Task directions:
Retype nothing but the lines from the start of the material up to and including the line with "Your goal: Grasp". Pictures don't belong in the copy.

(Raw data begins)

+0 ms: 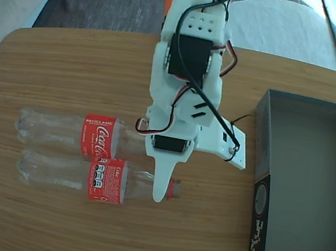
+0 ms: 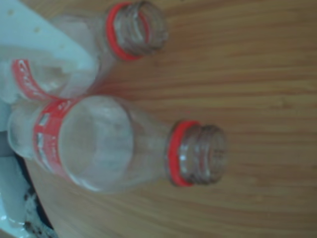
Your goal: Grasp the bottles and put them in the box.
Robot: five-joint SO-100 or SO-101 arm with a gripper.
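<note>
The fixed view looks straight down from above, taking in the whole table (image 1: 50, 221) with the arm (image 1: 184, 97) reaching in from the top edge. The wrist view sits low and close, facing the bottle mouths. Shared area — the two bottles (image 1: 96, 179) (image 2: 119, 148) and the wood around them.

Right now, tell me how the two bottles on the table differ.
In the fixed view, the upper bottle shows the Coca-Cola logo on its label; the lower bottle shows fine print. The upper one's neck is hidden under the arm; the lower one's neck sticks out beside the tool. Both lie flat, parallel, clear, red-labelled, uncapped with red neck rings.
</note>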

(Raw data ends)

Output of the exercise:
+0 ms: 
+0 ms: 
Your goal: Grasp the bottles and put them in the box.

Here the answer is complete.